WORK REQUIRED: Your answer should be every line from the records that contains "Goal".

(RECORD EXCERPTS)

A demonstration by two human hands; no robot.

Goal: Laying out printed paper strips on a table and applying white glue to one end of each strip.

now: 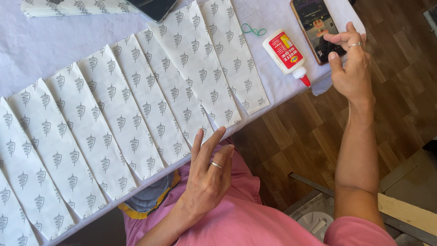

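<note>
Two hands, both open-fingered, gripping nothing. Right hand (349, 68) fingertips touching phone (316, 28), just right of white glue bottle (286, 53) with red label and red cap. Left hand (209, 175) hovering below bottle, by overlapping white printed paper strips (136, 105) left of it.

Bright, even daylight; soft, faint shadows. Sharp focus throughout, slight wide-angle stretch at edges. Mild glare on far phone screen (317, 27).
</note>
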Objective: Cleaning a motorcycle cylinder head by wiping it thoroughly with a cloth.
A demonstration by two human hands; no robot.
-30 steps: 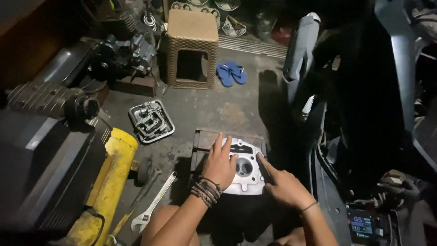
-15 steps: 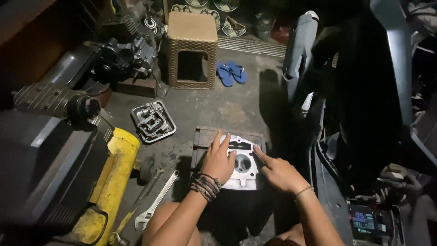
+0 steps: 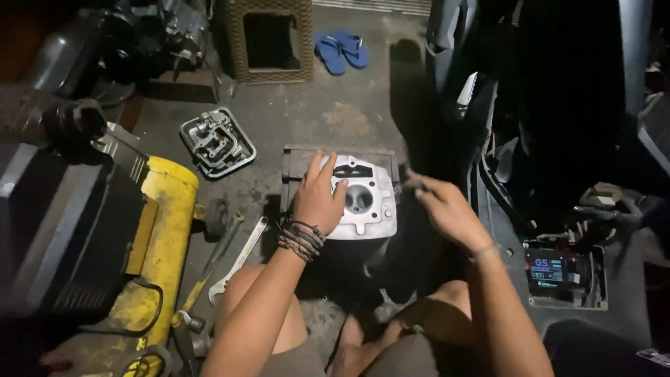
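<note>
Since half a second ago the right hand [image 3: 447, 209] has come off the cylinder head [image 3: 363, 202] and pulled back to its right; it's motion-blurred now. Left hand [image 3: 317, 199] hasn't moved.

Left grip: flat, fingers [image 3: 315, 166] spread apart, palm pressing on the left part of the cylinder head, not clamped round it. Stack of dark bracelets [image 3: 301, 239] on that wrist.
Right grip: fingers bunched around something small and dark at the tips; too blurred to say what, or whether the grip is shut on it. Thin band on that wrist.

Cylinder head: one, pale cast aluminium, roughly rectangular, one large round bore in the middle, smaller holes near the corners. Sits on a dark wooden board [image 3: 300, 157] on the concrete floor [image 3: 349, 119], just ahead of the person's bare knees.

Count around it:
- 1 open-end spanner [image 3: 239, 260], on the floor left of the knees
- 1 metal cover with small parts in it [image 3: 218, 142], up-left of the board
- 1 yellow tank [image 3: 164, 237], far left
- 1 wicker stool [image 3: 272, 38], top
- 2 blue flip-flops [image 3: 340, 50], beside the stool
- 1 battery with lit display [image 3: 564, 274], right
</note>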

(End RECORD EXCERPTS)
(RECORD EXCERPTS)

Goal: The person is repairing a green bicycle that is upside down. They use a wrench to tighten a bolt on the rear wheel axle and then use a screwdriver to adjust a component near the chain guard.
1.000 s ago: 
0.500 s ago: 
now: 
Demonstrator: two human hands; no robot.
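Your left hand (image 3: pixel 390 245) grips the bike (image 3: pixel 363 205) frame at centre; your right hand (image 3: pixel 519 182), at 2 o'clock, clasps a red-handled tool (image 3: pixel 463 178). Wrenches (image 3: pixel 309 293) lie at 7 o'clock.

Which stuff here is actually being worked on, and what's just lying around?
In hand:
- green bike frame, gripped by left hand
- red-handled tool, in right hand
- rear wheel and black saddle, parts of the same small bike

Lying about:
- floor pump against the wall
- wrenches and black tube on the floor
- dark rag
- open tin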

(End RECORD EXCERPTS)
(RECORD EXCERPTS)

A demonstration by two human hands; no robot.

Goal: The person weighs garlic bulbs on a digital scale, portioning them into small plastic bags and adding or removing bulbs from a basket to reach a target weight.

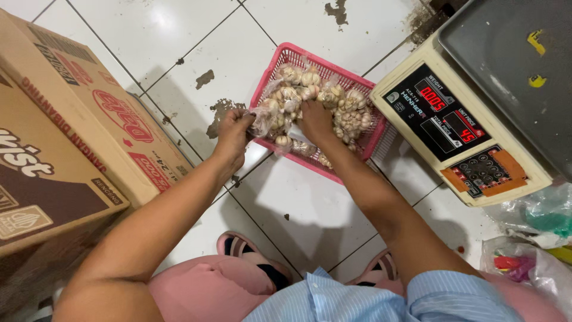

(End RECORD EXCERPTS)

OUTPUT OF THE TASK:
Goal: Laying out printed paper strips on a table and applying white glue to one end of each strip.
Goal: The person is repairing a green bicycle that is upside down. They use a wrench to tighten a bolt on the rear wheel axle and then use a screwdriver to adjust a component near the chain guard.
Goal: The person weighs garlic bulbs on a digital scale, portioning them into small plastic bags and adding or removing bulbs from a basket to reach a target weight.

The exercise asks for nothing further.